WHAT TO WORK ON: Transcribe the complete listing exactly.

RECORDED DATA:
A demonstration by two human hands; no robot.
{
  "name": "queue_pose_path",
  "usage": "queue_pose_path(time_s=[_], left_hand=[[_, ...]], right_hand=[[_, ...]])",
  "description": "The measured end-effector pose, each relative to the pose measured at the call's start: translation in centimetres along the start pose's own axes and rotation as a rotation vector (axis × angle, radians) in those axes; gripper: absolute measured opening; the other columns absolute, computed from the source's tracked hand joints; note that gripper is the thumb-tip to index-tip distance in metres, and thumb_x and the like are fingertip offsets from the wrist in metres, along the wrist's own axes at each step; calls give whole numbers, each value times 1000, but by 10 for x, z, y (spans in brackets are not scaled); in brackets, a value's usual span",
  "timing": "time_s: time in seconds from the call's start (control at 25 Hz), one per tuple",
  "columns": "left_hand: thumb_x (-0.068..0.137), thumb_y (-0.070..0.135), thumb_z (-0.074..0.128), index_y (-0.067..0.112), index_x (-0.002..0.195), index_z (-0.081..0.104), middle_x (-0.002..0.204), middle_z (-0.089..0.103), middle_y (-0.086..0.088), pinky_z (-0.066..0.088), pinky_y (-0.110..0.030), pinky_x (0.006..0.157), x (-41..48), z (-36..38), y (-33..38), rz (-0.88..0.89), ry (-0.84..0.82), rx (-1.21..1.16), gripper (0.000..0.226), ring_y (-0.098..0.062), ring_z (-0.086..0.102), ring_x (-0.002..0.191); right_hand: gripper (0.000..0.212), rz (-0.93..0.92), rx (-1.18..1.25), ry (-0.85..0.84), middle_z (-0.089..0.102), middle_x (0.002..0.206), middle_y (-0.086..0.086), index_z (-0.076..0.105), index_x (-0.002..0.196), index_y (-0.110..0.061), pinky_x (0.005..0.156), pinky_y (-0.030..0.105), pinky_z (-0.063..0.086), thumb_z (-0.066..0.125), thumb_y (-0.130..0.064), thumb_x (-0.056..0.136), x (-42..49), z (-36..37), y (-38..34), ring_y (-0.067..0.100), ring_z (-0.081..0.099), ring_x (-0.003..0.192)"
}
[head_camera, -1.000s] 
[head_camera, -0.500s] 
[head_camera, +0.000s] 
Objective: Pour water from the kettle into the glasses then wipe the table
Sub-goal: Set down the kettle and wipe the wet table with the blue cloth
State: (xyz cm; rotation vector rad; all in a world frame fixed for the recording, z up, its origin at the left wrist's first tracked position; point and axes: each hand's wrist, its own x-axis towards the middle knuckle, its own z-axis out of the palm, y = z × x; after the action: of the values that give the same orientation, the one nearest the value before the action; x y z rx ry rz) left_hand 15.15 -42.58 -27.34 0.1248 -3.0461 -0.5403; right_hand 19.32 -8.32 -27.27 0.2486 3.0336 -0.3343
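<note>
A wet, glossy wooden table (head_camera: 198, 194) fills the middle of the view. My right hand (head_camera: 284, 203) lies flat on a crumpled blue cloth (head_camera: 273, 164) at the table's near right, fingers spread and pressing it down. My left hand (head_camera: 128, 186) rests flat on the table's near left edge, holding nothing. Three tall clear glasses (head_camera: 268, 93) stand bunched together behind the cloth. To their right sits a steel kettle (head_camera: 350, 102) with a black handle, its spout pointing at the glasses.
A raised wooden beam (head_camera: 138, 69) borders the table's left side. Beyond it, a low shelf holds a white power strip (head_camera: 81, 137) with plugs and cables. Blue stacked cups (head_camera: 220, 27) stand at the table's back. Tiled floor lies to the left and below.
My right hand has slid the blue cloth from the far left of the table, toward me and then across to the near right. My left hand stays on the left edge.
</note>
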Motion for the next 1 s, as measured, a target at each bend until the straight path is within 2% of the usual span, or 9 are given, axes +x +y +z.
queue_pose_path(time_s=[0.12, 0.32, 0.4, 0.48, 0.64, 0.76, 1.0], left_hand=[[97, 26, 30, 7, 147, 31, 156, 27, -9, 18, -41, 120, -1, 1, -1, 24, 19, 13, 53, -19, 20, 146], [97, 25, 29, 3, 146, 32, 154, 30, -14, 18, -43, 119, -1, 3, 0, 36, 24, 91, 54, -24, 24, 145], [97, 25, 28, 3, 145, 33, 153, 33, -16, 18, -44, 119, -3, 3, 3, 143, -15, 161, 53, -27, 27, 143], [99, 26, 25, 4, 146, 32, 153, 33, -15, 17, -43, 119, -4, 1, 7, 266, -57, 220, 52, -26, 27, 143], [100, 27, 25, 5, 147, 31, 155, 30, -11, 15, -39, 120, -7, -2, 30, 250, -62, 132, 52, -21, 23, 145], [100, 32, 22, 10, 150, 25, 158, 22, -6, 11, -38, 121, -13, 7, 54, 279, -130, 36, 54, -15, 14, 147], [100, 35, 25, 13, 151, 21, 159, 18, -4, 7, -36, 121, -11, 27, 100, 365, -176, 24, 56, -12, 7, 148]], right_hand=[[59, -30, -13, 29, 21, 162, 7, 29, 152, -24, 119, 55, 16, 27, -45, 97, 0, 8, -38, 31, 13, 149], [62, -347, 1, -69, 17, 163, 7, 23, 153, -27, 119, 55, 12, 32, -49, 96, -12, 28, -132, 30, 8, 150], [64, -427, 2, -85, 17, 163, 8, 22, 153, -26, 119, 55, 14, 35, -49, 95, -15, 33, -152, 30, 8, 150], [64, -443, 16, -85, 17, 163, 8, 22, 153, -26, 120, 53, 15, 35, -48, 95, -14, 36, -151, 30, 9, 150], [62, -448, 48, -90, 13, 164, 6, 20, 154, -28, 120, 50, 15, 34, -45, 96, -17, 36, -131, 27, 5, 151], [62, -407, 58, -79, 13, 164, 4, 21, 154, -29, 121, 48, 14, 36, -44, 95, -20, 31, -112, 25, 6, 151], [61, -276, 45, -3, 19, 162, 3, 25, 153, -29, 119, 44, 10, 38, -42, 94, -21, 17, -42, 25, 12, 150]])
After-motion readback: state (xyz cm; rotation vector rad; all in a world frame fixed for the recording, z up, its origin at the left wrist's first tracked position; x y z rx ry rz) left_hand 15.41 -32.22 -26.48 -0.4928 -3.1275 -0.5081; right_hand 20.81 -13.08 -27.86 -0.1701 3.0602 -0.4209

RESULT:
A demonstration by two human hands; no robot.
{
  "name": "queue_pose_path",
  "usage": "queue_pose_path(time_s=[_], left_hand=[[_, ...]], right_hand=[[_, ...]])",
  "description": "The measured end-effector pose, each relative to the pose measured at the call's start: translation in centimetres along the start pose's own axes and rotation as a rotation vector (axis × angle, radians) in those axes; gripper: absolute measured opening; the other columns absolute, computed from the source's tracked hand joints; note that gripper is the thumb-tip to index-tip distance in metres, and thumb_x and the like are fingertip offsets from the wrist in metres, along the wrist's own axes at each step; calls give whole numbers, each value times 1000, but by 10 for x, z, y (spans in brackets are not scaled); in brackets, a value's usual span",
  "timing": "time_s: time in seconds from the call's start (control at 25 Hz), one per tuple",
  "columns": "left_hand: thumb_x (-0.068..0.137), thumb_y (-0.070..0.135), thumb_z (-0.074..0.128), index_y (-0.067..0.112), index_x (-0.002..0.195), index_z (-0.081..0.104), middle_x (-0.002..0.204), middle_z (-0.089..0.103), middle_y (-0.086..0.088), pinky_z (-0.066..0.088), pinky_y (-0.110..0.030), pinky_x (0.006..0.157), x (-41..48), z (-36..38), y (-33..38), rz (-0.88..0.89), ry (-0.84..0.82), rx (-1.21..1.16), gripper (0.000..0.226), ring_y (-0.098..0.062), ring_z (-0.086..0.102), ring_x (-0.002..0.191); right_hand: gripper (0.000..0.212), rz (-0.93..0.92), rx (-1.18..1.25), ry (-0.85..0.84), middle_z (-0.089..0.102), middle_x (0.002..0.206), middle_y (-0.086..0.086), index_z (-0.076..0.105), index_x (-0.002..0.196), index_y (-0.110..0.061), pinky_x (0.005..0.156), pinky_y (-0.030..0.105), pinky_z (-0.063..0.086), thumb_z (-0.066..0.125), thumb_y (-0.130..0.064), thumb_x (-0.056..0.136), x (-42..49), z (-36..37), y (-38..34), ring_y (-0.067..0.100), ring_z (-0.081..0.099), ring_x (-0.003..0.192)"
}
[head_camera, -1.000s] 
[head_camera, -0.500s] 
[head_camera, +0.000s] 
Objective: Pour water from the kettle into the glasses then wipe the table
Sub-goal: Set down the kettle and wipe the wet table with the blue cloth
State: (xyz cm; rotation vector rad; all in a world frame fixed for the recording, z up, its origin at the left wrist's first tracked position; point and axes: each hand's wrist, its own x-axis towards the middle knuckle, its own z-axis out of the palm, y = z × x; after the action: of the values that give the same orientation, the one nearest the value before the action; x y z rx ry rz) left_hand 15.15 -42.58 -27.34 0.1248 -3.0461 -0.5403; right_hand 19.32 -8.32 -27.27 0.2486 3.0336 -0.3343
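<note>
A wet, glossy wooden table (head_camera: 198, 194) fills the middle of the view. My right hand (head_camera: 284, 203) lies flat on a crumpled blue cloth (head_camera: 273, 164) at the table's near right, fingers spread and pressing it down. My left hand (head_camera: 128, 186) rests flat on the table's near left edge, holding nothing. Three tall clear glasses (head_camera: 268, 93) stand bunched together behind the cloth. To their right sits a steel kettle (head_camera: 350, 102) with a black handle, its spout pointing at the glasses.
A raised wooden beam (head_camera: 138, 69) borders the table's left side. Beyond it, a low shelf holds a white power strip (head_camera: 81, 137) with plugs and cables. Blue stacked cups (head_camera: 220, 27) stand at the table's back. Tiled floor lies to the left and below.
My right hand has slid the blue cloth from the far left of the table, toward me and then across to the near right. My left hand stays on the left edge.
</note>
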Motion for the next 1 s, as measured, a target at each bend until the straight path is within 2% of the usual span, or 9 are given, axes +x +y +z.
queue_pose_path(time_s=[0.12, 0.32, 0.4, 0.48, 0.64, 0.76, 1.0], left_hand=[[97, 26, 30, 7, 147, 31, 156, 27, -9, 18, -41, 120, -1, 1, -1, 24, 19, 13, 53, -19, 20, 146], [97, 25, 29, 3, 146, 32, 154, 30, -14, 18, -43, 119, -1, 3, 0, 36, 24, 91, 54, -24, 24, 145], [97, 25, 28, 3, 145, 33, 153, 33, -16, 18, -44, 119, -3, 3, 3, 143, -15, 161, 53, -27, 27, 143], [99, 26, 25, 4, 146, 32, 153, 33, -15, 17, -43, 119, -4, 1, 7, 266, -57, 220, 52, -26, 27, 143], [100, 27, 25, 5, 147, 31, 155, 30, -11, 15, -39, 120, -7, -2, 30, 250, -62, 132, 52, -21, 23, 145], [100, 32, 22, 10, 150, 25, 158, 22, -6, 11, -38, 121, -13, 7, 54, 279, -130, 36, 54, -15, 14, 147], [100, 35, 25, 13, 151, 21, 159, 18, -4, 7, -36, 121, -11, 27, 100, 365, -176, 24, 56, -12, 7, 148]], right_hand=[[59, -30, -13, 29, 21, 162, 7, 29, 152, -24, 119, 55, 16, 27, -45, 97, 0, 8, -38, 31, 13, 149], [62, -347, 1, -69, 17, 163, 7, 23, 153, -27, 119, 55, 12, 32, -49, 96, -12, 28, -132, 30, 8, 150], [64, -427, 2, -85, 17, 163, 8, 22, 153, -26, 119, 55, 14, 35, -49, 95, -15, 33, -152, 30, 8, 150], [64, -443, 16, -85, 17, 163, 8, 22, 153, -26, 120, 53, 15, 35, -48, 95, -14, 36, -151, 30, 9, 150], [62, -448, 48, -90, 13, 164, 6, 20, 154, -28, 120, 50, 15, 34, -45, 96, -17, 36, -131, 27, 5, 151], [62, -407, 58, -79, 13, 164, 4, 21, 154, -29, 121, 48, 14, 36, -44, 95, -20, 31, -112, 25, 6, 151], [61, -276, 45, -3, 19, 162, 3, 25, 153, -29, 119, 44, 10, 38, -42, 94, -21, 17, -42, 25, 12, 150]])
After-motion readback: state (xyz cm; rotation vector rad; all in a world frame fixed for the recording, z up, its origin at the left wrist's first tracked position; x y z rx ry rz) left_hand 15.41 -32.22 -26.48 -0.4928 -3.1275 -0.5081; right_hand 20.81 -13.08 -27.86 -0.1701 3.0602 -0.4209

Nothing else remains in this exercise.